There are so many misrepresentations and false statements in Sen. Leahy's letter it is difficult to know where to begin. It is false, for example, to claim that Hillary Clinton is siding with "consumers" in backing the milk compact, since consumers groups are in fact opposed to it, because consumers would be gouged by the artificially supported milk prices resulting from the compact. The senator, who is the legislative author of the compact, misrepresents the facts when he suggests that it is a case of small farmers vs. "corporate giants." In reality the structure of the milk industry in the Midwest states that oppose the milk compact and the Northeast states that support it is the same. There are big farms and small farms in similar distributions in both regions. The difference is that the Northeast has a large urban population and therefore it produces more beverage milk than the Midwestern states, which produce more milk solids like cheese. The compact affects the price of beverage milk only. It benefits corporate giants as well as small farmers in the Northeast by making children pay more for a gallon of milk, and puts Midwestern dairy producers at a disadvantage.

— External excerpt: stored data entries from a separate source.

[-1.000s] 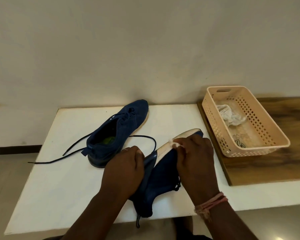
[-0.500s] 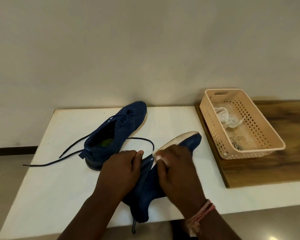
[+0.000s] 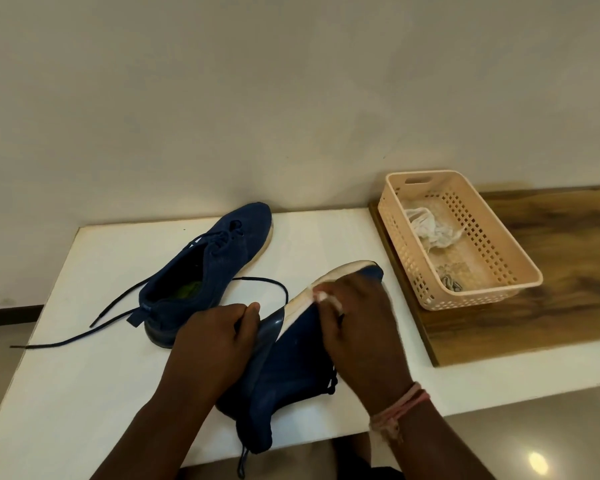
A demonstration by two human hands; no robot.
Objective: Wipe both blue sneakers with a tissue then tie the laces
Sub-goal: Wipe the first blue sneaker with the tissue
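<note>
— Holding the near sneaker (image 3: pixel 291 358) tipped on its side at the front edge of the white table (image 3: pixel 84 393), sole turned up and to the left. Left hand (image 3: pixel 219 337) curled round the dark heel part of the sole, thumb on top.

— And the other hand?

— Right hand (image 3: pixel 357 327) lies over the blue upper, fingers bent, pinching a small white tissue (image 3: pixel 326 299) against the pale rim of the sole, about midway along. Pink thread band (image 3: pixel 399 407) on that wrist.

— Second sneaker?

— Second sneaker (image 3: pixel 208 271) stands upright on the table, behind and left of the held one, toe towards the wall. Laces (image 3: pixel 118 323) undone; one end trails off to the left table edge, another loops towards the held sneaker. Something green inside it; cannot tell what.

— Laces on the held one?

— Mostly hidden. A knotted bit shows under the right wrist, and one end hangs off the front edge.

— Anything else?

— Peach plastic basket (image 3: pixel 520 271) on a wooden board (image 3: pixel 551 323), right of the table top. Crumpled white tissue (image 3: pixel 426 226) in it, plus a small grey thing too blurred to name.
</note>
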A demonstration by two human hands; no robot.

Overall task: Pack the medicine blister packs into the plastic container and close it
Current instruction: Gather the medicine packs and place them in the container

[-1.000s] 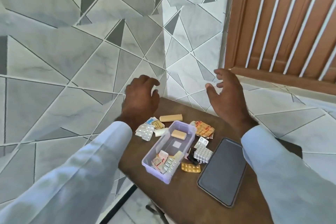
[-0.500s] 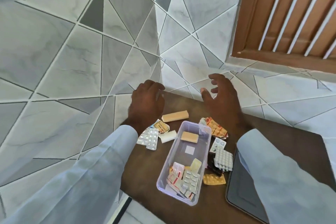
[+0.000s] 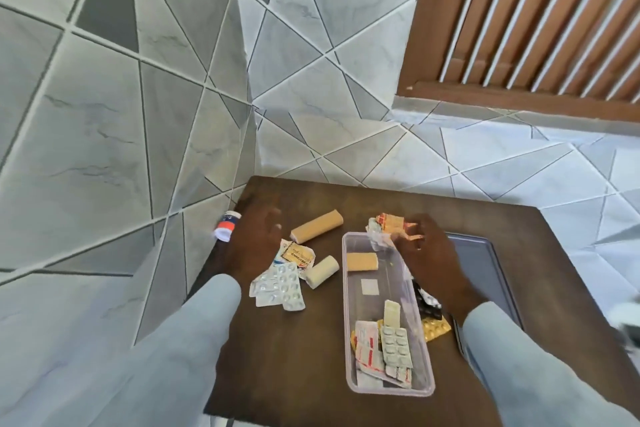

The 50 cent per gallon rise in milk prices I projected for the new compact, which will include additional states, is an estimate put forward by consumer advocate Mark Green and Rudy Giuliani among others. Milk prices in the compact states have increased 7 percent since 1997, when the compact was first instituted (according to the OMB), or 25 cents a gallon. Of course the amount of the rise will depend on how the cartel is administered. I should have qualified my claim about the pricing and also about the amount of money going to farmers. The $74,000 figure is an average. Of course the larger farms in Vermont, Massachusetts and other states in the compact will benefit more than small farmers who may not see a fraction of this sum.

The bottom line is that this is a futile government intervention to put off the inevitable. Milk production by small farms is inefficient. Artificially raising prices to protect inefficient farmers at the expense of children and especially poor children, which is what Hillary Clinton supports, does not reflect the kind of priorities she otherwise claims to be hers.